■ WORK TASK:
For the string "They", find every matching line in the records and copy it.

■ GIVEN RECORDS:
※ ※ ※

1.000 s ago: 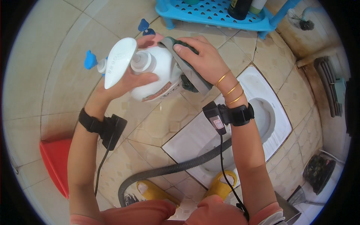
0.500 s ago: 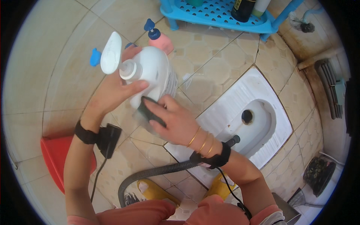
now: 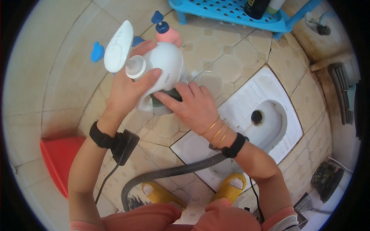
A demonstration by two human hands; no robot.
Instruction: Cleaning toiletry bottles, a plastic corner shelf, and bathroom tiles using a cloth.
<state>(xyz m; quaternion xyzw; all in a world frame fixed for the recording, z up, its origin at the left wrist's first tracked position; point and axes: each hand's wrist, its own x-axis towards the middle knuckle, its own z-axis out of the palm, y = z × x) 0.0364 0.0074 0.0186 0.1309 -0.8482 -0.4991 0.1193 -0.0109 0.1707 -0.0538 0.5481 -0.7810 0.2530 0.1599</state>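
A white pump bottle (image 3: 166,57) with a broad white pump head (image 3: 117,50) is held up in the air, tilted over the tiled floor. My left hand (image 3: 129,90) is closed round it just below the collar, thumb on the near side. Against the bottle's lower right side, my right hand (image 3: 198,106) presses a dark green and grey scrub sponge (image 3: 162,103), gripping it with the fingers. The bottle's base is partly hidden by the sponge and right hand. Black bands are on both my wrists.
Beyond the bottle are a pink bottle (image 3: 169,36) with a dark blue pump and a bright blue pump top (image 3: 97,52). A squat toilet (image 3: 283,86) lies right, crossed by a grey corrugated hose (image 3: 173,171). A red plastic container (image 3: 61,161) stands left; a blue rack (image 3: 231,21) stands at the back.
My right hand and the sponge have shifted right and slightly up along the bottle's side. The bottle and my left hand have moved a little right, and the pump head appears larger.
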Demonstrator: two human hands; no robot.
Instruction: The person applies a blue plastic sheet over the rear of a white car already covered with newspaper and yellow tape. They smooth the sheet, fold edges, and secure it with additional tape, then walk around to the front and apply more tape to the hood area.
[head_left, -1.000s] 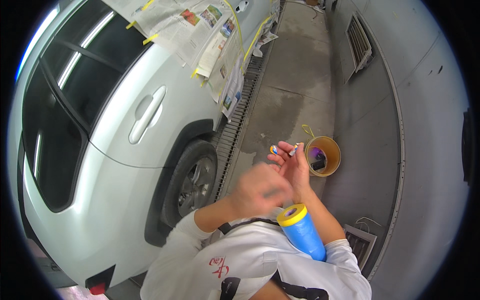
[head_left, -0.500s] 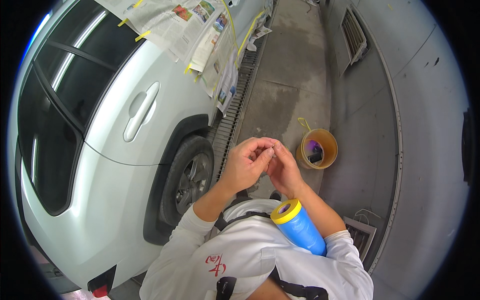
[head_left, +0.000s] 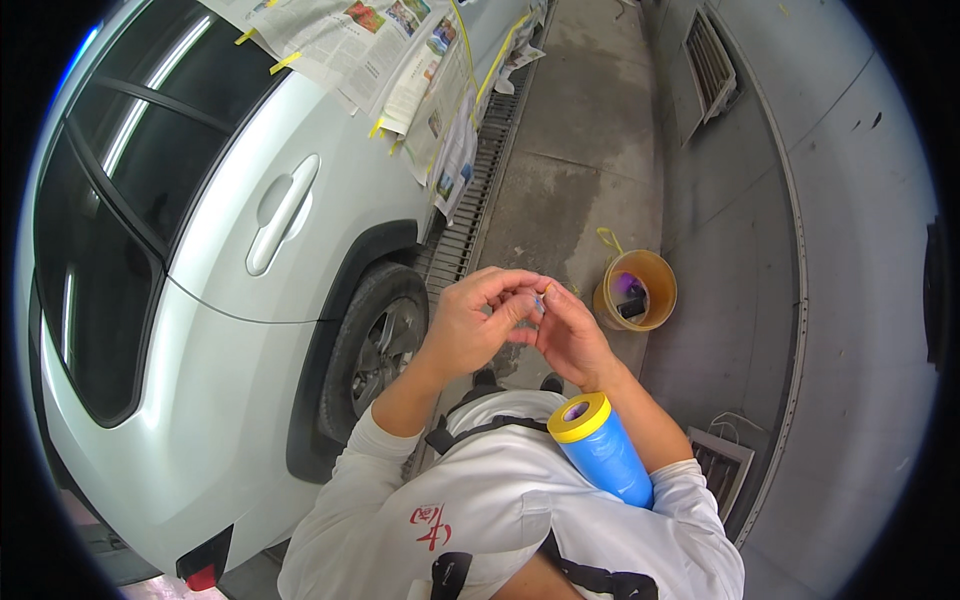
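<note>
My left hand [head_left: 475,320] and my right hand [head_left: 572,335] meet in front of my body, fingertips together. A tiny pale, bluish scrap [head_left: 540,300] shows between the fingertips, too small to name. Both hands are closed in a pinch around it. Between my right forearm and my torso is tucked a roll of blue masking film [head_left: 610,462] with a yellow tape edge [head_left: 578,418] at its upper end; neither hand touches it.
A white car [head_left: 235,390] stands on the left, its front part covered with newspaper [head_left: 340,50] held by yellow tape. A floor grate [head_left: 478,200] runs beside it. On the right are a yellowish bucket [head_left: 660,300] with things inside, and a grey wall [head_left: 730,220] with vents.
My left hand has lifted slightly and its fingers have shifted against the right hand's. A bluish bit now shows between the fingertips. The film roll has barely moved.
</note>
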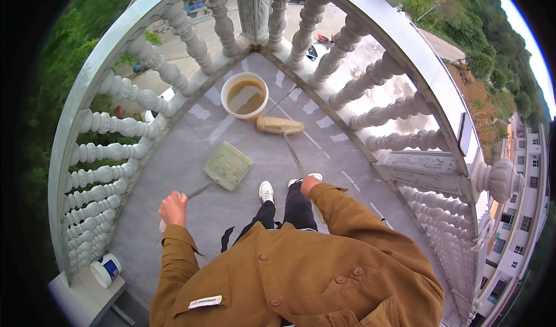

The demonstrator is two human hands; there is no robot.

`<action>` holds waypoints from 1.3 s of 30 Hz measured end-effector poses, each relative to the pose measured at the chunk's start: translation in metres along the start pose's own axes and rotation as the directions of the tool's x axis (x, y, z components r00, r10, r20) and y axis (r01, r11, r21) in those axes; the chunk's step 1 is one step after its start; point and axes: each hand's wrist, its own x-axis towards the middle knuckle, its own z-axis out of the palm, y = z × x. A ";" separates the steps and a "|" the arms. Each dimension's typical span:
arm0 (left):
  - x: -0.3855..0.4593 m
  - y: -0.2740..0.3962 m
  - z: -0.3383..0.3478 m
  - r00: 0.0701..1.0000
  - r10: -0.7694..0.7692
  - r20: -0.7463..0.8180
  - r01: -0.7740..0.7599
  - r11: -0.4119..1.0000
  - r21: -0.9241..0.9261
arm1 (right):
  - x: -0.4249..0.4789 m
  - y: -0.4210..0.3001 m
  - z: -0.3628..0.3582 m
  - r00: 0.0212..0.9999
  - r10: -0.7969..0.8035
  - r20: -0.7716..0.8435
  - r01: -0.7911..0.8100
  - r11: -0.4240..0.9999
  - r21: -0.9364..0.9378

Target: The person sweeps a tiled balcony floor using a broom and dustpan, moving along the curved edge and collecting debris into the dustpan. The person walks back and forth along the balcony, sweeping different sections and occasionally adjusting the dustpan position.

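My left hand (173,208) grips the handle of a pale green dustpan (228,165), whose pan lies at the floor left of my feet. In my right hand (310,184) is the stick of a broom. Its tan head (280,125) is at the floor beyond my shoes, close beside a white bucket (245,96). Murky brown liquid (246,97) partly fills the bucket, with a bright reflection on its surface. Whether the broom head touches the bucket, I cannot tell.
Grey floor tiles (173,166) fill the balcony corner. A balustrade (186,40) with several white balusters runs along both sides and meets at a post (255,10). A phone-like dark object (464,134) rests on the right rail. A white-and-blue tub (105,270) lies on a ledge (84,299) at lower left.
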 end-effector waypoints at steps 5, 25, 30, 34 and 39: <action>-0.003 -0.018 -0.001 0.999 -0.030 -0.012 0.029 0.995 -0.098 | -0.106 0.003 -0.019 0.963 -0.033 0.268 -0.019 0.982 0.190; -0.034 -0.039 -0.083 0.959 0.247 -0.139 -0.265 0.954 -0.137 | -0.153 0.108 0.042 0.960 0.161 0.230 -0.140 0.984 -0.106; -0.032 -0.002 -0.099 0.890 0.429 -0.156 -0.450 0.881 -0.145 | -0.161 0.106 0.085 0.744 0.337 0.577 -0.642 0.121 0.757; -0.047 0.028 -0.105 0.804 0.565 -0.185 -0.590 0.796 -0.135 | -0.173 0.104 0.115 0.873 0.232 0.429 -0.435 -0.028 0.900; -0.032 0.056 -0.072 0.380 0.925 0.021 -0.917 0.379 -0.123 | -0.183 0.121 0.124 0.942 0.297 0.159 -0.216 0.173 0.961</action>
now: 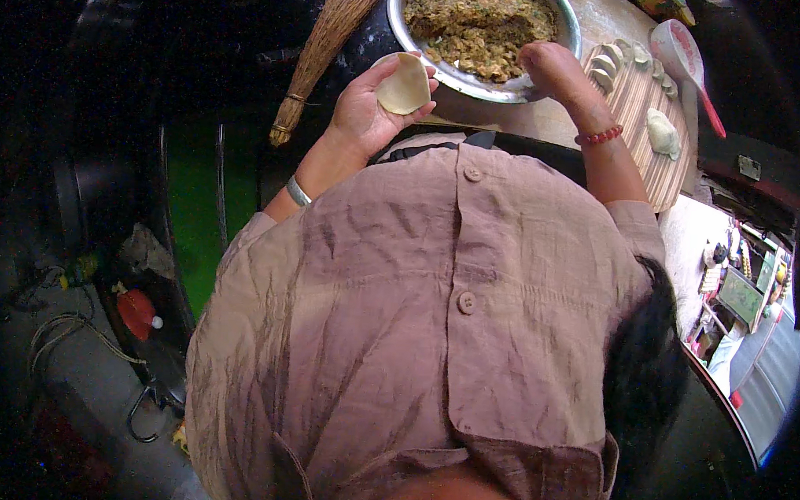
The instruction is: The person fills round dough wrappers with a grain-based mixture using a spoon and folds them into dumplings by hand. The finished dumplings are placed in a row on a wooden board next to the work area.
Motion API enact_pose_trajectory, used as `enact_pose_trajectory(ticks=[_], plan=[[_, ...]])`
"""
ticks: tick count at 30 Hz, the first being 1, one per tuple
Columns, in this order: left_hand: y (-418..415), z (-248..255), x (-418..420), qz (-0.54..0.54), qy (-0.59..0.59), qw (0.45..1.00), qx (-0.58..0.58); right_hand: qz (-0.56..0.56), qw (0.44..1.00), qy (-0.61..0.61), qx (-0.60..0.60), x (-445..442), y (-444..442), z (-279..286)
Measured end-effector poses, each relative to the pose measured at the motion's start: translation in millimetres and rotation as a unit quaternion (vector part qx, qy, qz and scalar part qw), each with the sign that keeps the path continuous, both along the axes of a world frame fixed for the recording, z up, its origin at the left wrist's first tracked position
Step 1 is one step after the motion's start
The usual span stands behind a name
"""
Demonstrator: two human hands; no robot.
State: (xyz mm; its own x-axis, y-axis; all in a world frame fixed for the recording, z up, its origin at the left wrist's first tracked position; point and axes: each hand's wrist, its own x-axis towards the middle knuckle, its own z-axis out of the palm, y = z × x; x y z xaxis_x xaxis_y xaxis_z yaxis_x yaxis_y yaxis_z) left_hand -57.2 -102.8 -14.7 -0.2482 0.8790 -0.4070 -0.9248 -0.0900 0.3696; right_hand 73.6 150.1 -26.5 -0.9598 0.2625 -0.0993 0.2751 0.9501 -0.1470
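On my left hand (362,116) lies a round, pale dumpling wrapper (403,88), its near edge over the palm and the thumb at its upper left edge. It holds no filling that I can see. My right hand (553,65) is curled over the right side of a large metal basin (479,91). Its fingertips are hidden, so whether it grips anything does not show. Inside the basin is a chopped, brown-green filling (477,31). Several folded dumplings (605,65) lie along the far end of a slatted wooden board (641,143), and a larger pale dumpling (662,133) sits nearer.
A white plastic ladle (678,48) with a red handle rests at the board's far right. Left of the basin is a straw broom (324,59). A metal hook (140,416) and a looped cord (73,324) are at the lower left. Cluttered goods (745,288) appear at the right.
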Motion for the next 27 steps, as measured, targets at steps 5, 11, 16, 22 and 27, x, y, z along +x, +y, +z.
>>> enact_pose_trajectory(ticks=[5, 11, 16, 22, 27], plan=[[-4.0, 4.7, 2.9, 0.015, 0.024, 0.999, -0.019, -0.002, 0.986, 0.031, -0.165, 0.6, -4.6, 2.4], [-8.7, 0.3, 6.7, 0.001, 0.014, 1.0, 0.004, -0.081, 0.946, 0.103, -0.296, 1.9, -17.6, 3.3], [-9.1, 5.5, 9.4, 0.004, 0.031, 0.999, 0.0, -0.081, 0.976, 0.114, -0.17, 1.3, -21.7, -3.2], [-9.6, 6.1, 13.0, 0.016, 0.016, 1.0, -0.015, -0.05, 0.942, 0.164, -0.289, 23.7, -11.1, -3.5], [-7.8, 9.8, 18.4, 0.027, 0.018, 0.999, -0.042, -0.039, 0.942, 0.137, -0.304, 31.1, -15.6, -4.0]])
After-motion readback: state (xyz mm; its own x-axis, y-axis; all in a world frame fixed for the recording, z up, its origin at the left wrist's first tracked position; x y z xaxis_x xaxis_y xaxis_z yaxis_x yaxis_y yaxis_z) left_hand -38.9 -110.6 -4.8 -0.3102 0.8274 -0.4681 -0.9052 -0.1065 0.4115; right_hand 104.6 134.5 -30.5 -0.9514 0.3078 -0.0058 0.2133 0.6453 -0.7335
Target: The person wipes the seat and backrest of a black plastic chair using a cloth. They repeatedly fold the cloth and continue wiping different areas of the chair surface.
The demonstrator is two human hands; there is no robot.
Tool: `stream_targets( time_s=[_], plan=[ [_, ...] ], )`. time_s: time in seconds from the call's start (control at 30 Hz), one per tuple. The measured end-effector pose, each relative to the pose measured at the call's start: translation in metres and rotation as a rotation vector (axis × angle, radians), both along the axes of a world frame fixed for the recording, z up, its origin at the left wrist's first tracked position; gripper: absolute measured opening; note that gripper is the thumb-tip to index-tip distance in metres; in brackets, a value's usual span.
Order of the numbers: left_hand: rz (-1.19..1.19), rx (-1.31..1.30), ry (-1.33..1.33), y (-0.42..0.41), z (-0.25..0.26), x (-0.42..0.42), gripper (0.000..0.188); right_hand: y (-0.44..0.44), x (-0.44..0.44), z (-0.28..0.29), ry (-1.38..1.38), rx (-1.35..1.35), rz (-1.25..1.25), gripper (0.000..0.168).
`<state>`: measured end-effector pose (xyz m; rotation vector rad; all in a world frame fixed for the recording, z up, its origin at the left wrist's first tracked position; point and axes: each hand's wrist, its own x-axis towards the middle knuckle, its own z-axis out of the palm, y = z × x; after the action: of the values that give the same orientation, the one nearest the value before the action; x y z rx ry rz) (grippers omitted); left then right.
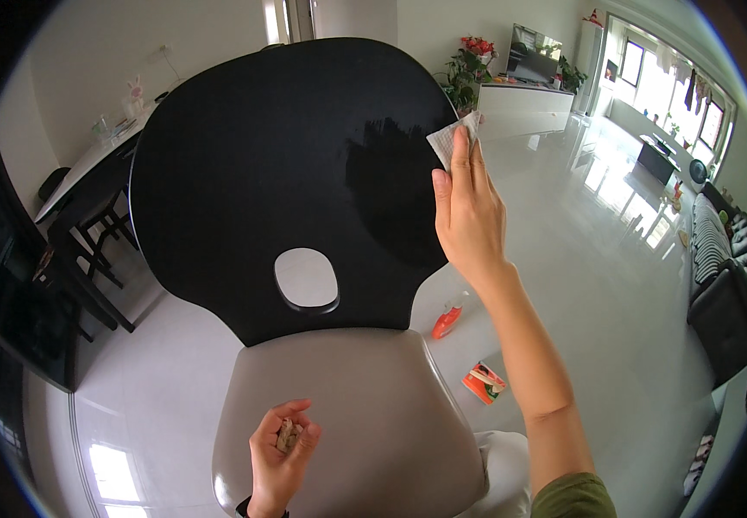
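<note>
A chair with a black backrest (244,168) and a greyish-beige padded seat (347,401) stands before me. My right hand (471,213) presses a folded white paper towel (446,141) against the right edge of the backrest, fingers stretched out along it. Left of that hand, a dark patch with a streaky edge (386,188) shows on the black surface. My left hand (282,453) is above the front of the seat, fingers curled around a crumpled, brownish wad (289,435), perhaps used paper. Low in the backrest is an oval hole (306,278).
On the glossy floor at right lie an orange spray bottle (448,322) and an orange tissue pack (484,382). A table (95,155) with dark stools stands left. Further off are a white TV cabinet (522,107), potted plants (464,74) and a dark sofa (723,311).
</note>
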<state>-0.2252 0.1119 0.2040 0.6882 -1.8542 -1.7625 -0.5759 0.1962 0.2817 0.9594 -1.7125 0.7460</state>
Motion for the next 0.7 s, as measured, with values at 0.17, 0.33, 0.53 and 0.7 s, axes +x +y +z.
stream_targets(
  time_s=[0.17, 0.33, 0.53, 0.7],
  plan=[
    [0.007, 0.001, -0.012, -0.001, 0.001, 0.003, 0.031, 0.010, 0.012, -0.026, -0.030, 0.042, -0.026, 0.056],
    [0.005, 0.031, -0.027, 0.000, 0.001, 0.000, 0.030, -0.002, -0.001, -0.005, 0.015, -0.115, 0.058, 0.045],
    [-0.007, -0.046, -0.028, -0.002, 0.000, 0.000, 0.030, -0.010, 0.001, -0.007, -0.402, -0.658, 0.400, 0.024],
    [0.001, -0.021, -0.039, -0.001, -0.004, -0.002, 0.032, -0.008, 0.002, 0.024, -0.864, -0.924, 0.710, 0.023]
  ],
)
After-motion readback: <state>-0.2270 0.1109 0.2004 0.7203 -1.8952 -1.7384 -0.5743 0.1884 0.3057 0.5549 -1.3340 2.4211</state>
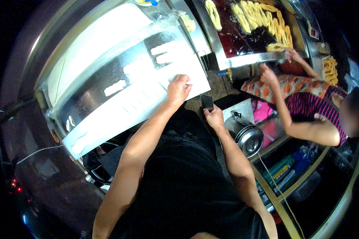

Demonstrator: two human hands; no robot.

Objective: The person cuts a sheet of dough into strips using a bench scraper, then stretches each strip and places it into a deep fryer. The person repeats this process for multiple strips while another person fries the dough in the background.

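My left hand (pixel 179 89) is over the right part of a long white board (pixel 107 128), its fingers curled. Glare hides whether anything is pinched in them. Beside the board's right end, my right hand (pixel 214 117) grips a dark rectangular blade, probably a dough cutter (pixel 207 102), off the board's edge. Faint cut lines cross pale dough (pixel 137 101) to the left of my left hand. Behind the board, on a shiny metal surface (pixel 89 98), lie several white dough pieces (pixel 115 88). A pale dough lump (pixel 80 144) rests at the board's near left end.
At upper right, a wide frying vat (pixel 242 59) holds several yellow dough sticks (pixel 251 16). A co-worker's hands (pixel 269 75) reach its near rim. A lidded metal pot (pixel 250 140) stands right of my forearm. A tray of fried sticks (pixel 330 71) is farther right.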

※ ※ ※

■ RESULT BELOW:
Instruction: The person applies a blue plastic sheet over the rear of a white car already covered with newspaper and yellow tape. They smooth the sheet, fold edges, and secure it with additional tape, then walk around to the front and apply more tape to the hood area.
Target: The person wipes the seat and backrest of a black plastic chair using a cloth. They repeatedly fold the cloth and continue wiping different areas of the chair surface.

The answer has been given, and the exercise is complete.